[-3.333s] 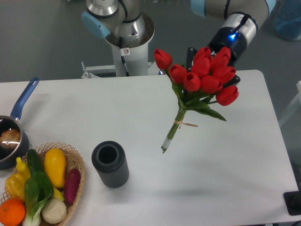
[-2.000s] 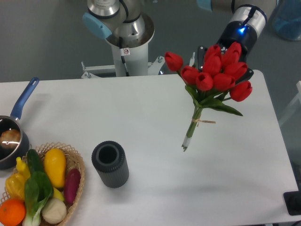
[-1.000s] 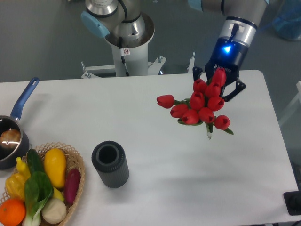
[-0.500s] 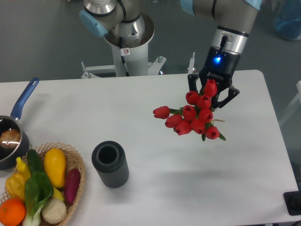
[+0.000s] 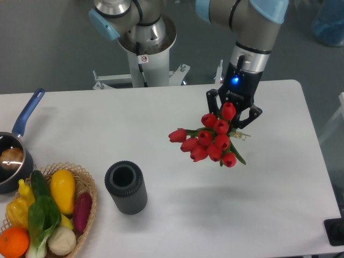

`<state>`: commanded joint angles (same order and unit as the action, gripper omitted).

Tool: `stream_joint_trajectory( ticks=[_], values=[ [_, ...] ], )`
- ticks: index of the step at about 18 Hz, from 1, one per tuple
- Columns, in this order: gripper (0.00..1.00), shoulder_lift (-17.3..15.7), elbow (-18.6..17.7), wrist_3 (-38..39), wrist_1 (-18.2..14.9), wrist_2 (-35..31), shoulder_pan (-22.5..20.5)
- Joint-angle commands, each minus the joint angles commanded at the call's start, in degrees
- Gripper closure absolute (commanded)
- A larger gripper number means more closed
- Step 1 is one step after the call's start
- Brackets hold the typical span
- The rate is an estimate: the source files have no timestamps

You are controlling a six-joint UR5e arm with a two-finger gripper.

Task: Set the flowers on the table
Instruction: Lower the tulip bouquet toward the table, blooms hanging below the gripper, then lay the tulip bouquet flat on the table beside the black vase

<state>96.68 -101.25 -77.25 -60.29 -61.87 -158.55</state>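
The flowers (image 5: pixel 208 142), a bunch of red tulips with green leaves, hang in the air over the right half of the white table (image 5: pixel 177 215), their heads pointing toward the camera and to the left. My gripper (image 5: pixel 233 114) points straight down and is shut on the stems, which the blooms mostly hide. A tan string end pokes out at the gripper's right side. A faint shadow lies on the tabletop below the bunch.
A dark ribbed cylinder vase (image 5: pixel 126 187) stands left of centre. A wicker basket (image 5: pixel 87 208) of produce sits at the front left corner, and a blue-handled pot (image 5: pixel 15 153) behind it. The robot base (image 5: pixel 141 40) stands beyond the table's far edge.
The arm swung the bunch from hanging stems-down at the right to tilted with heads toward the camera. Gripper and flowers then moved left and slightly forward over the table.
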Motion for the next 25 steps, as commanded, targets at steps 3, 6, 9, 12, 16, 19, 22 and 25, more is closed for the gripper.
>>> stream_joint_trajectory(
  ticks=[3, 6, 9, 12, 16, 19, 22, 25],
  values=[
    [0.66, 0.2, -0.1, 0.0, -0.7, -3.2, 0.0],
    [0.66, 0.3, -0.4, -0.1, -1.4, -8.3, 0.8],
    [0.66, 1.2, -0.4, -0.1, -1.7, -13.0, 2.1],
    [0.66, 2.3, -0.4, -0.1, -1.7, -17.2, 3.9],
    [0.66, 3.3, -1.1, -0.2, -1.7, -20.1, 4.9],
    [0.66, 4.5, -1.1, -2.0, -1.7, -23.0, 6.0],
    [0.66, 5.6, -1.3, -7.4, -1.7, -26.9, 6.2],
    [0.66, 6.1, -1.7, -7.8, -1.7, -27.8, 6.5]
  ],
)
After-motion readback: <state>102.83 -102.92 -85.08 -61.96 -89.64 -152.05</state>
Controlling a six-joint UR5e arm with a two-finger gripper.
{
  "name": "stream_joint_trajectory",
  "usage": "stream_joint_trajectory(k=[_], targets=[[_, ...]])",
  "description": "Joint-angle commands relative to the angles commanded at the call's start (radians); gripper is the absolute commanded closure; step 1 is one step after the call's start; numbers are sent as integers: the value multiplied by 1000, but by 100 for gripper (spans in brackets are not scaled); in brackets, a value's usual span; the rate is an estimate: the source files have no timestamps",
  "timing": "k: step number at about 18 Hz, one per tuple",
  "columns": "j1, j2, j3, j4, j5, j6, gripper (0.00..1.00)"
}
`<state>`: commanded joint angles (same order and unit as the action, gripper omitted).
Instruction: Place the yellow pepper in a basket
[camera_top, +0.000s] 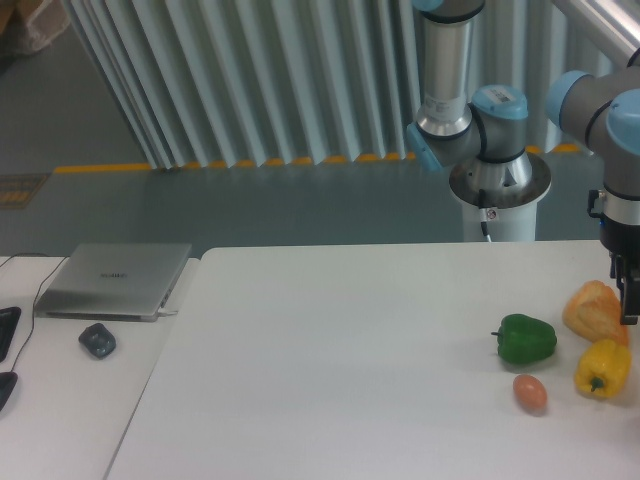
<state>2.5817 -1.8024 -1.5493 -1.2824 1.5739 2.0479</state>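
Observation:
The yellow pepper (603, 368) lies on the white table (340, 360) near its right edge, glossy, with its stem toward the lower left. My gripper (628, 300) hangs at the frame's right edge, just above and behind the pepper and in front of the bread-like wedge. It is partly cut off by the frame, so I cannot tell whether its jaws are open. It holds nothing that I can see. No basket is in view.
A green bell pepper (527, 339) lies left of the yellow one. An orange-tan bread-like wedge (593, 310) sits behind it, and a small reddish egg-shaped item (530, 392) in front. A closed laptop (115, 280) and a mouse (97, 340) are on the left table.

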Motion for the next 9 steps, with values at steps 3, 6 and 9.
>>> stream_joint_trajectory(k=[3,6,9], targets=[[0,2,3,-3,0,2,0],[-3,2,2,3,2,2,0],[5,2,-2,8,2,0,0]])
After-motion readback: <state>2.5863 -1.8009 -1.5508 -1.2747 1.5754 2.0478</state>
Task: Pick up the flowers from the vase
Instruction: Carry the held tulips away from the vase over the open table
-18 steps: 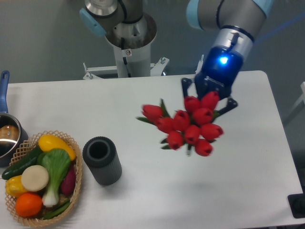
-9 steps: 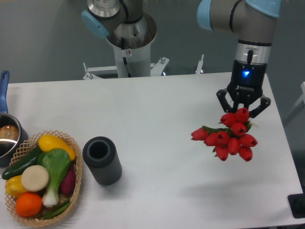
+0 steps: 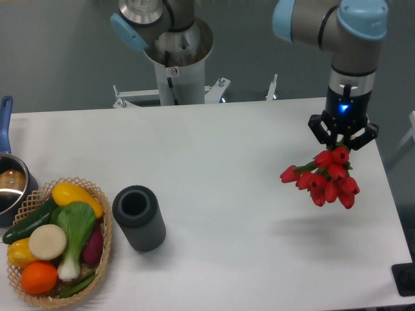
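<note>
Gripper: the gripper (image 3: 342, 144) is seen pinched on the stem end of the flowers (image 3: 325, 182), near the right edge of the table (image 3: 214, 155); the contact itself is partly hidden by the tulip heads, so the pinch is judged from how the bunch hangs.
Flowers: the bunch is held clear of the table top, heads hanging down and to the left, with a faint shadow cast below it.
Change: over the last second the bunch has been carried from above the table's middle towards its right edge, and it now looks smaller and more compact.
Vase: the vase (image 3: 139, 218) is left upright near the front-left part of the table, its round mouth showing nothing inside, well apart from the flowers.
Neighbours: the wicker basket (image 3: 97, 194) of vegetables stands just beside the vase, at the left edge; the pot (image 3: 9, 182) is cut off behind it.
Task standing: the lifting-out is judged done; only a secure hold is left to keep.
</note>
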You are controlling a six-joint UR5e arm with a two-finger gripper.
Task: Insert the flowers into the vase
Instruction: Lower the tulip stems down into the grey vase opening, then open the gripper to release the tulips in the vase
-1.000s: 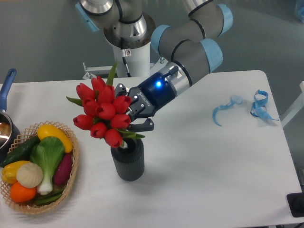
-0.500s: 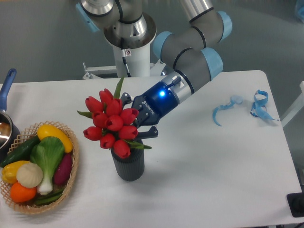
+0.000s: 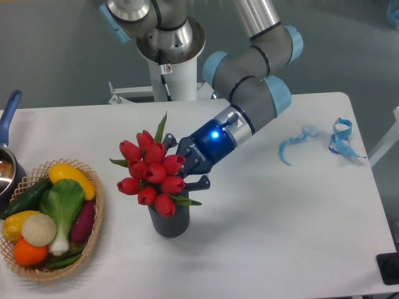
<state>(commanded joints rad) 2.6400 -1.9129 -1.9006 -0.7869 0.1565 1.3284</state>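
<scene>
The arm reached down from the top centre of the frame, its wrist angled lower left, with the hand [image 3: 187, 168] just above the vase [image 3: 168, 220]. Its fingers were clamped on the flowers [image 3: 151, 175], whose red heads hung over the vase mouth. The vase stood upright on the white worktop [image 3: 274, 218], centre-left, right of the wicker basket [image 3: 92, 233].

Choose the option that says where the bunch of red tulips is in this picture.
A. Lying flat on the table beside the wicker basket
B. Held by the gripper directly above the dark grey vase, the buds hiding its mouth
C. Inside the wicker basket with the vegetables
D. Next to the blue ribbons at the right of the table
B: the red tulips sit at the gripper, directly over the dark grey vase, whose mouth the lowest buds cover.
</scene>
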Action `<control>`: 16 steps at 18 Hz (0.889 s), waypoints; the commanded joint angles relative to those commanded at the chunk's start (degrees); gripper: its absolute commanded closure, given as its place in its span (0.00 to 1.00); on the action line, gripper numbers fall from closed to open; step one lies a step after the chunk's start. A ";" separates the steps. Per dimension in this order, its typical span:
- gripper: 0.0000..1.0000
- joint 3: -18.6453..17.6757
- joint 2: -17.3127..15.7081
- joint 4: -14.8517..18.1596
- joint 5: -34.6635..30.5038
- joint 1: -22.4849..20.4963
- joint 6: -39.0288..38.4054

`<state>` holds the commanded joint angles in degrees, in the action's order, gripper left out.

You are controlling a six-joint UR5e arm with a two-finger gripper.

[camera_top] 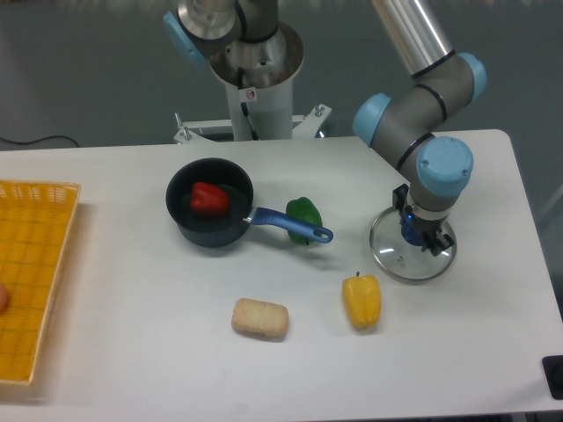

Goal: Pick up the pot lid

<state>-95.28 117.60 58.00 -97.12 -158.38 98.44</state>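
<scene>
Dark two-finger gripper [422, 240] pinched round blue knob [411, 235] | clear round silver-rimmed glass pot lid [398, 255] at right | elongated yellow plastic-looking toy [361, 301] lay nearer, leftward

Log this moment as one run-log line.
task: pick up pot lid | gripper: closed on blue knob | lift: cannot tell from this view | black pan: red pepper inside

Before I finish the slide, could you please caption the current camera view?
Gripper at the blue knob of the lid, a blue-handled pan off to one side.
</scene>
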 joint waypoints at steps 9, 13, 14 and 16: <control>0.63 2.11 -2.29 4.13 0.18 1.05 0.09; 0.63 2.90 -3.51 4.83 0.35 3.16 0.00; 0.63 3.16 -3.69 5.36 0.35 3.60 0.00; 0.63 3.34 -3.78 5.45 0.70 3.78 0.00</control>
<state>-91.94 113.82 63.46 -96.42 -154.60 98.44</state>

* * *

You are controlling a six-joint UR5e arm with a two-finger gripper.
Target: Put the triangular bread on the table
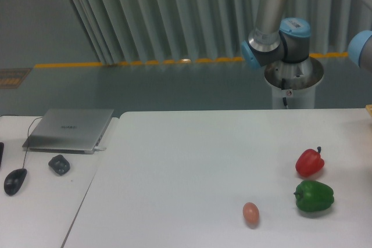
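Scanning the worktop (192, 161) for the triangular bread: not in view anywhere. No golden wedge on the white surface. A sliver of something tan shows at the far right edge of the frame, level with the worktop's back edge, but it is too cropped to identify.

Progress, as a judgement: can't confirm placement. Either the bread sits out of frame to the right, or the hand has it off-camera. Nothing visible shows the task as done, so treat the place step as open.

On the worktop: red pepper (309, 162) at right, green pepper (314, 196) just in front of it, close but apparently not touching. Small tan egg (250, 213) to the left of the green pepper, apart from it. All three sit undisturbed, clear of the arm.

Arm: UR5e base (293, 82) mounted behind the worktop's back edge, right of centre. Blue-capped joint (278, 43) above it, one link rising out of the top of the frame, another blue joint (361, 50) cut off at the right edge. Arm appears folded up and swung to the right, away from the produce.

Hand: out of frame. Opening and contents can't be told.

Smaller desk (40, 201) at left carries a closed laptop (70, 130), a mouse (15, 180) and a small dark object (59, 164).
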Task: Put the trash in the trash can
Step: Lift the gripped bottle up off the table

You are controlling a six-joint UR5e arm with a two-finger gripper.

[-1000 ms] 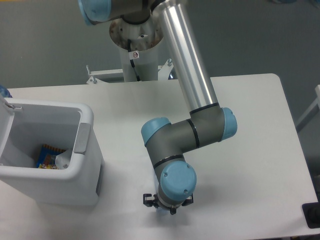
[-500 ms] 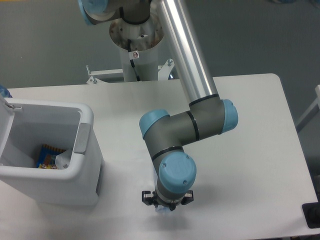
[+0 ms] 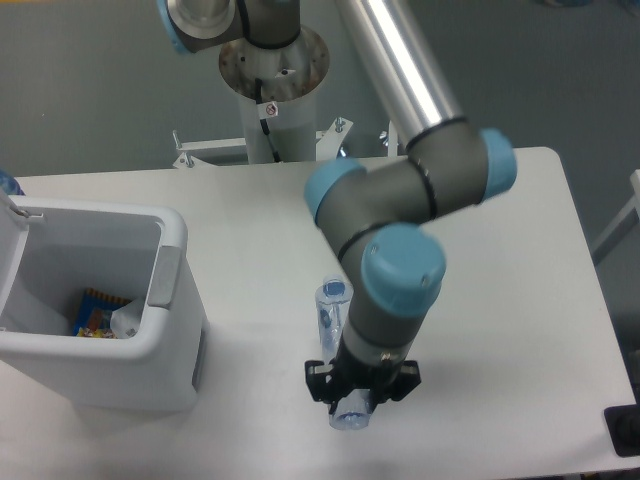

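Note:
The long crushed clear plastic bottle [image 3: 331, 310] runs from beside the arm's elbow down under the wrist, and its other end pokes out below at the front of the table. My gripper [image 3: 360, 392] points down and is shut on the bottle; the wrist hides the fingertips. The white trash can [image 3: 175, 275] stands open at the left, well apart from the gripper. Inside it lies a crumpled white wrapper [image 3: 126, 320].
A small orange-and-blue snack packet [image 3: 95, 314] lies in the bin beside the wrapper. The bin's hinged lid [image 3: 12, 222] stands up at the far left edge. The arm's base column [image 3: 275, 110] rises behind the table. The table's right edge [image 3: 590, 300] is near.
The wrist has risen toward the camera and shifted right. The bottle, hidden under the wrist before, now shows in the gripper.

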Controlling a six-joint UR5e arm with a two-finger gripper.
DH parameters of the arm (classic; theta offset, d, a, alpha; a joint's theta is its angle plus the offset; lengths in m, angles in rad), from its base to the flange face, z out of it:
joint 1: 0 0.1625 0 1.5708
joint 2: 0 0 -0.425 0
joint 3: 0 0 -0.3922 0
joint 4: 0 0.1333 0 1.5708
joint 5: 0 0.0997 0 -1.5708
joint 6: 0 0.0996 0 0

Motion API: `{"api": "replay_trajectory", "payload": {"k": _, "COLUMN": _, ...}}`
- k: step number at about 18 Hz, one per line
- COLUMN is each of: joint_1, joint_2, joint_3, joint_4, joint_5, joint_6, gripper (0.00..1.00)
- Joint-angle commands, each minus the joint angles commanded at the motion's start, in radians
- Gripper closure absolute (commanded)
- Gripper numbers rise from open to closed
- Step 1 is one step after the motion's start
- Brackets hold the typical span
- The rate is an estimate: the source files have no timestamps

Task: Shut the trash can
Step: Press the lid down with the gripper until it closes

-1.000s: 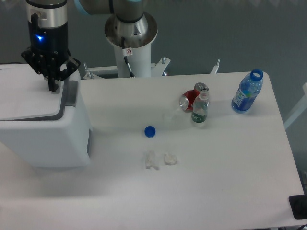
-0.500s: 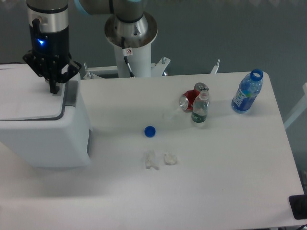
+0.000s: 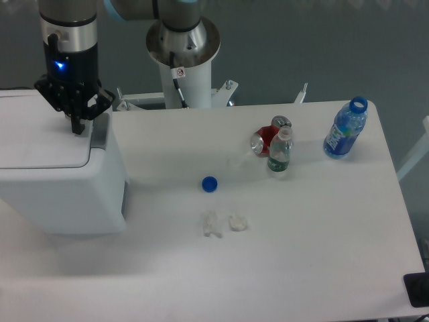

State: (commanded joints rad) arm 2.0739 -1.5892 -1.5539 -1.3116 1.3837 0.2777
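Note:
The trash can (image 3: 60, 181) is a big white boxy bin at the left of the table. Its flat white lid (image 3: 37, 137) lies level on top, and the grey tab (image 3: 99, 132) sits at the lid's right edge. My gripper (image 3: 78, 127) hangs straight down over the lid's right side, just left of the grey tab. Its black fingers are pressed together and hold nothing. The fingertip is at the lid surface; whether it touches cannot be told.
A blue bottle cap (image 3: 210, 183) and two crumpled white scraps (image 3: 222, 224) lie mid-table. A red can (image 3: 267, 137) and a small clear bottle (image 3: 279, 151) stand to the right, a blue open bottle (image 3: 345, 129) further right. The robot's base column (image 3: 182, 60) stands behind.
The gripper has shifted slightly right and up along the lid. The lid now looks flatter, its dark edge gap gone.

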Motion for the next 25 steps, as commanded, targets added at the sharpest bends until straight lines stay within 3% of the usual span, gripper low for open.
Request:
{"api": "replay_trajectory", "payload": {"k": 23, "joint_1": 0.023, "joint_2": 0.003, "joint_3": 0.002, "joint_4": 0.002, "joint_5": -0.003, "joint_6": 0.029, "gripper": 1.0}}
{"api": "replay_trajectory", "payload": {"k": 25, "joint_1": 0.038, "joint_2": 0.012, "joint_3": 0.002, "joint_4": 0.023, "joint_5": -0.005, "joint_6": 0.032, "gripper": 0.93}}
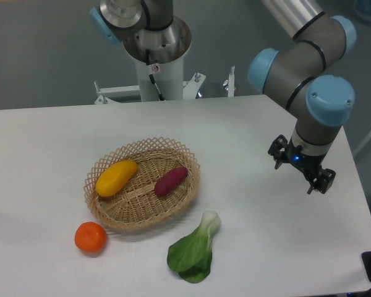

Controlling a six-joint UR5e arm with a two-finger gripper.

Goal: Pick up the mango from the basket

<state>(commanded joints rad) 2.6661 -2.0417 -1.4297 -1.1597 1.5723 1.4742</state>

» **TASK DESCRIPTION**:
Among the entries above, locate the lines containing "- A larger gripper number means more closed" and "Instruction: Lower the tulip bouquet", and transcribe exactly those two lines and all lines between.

» **SOLVED PROBLEM**:
- A larger gripper number means more closed
- Step 1 is one step after the call's start
- Brackets hold the typical span
- The rate is an estimate: the source files have no timestamps

You are controlling a six-joint UR5e arm with a two-finger gripper.

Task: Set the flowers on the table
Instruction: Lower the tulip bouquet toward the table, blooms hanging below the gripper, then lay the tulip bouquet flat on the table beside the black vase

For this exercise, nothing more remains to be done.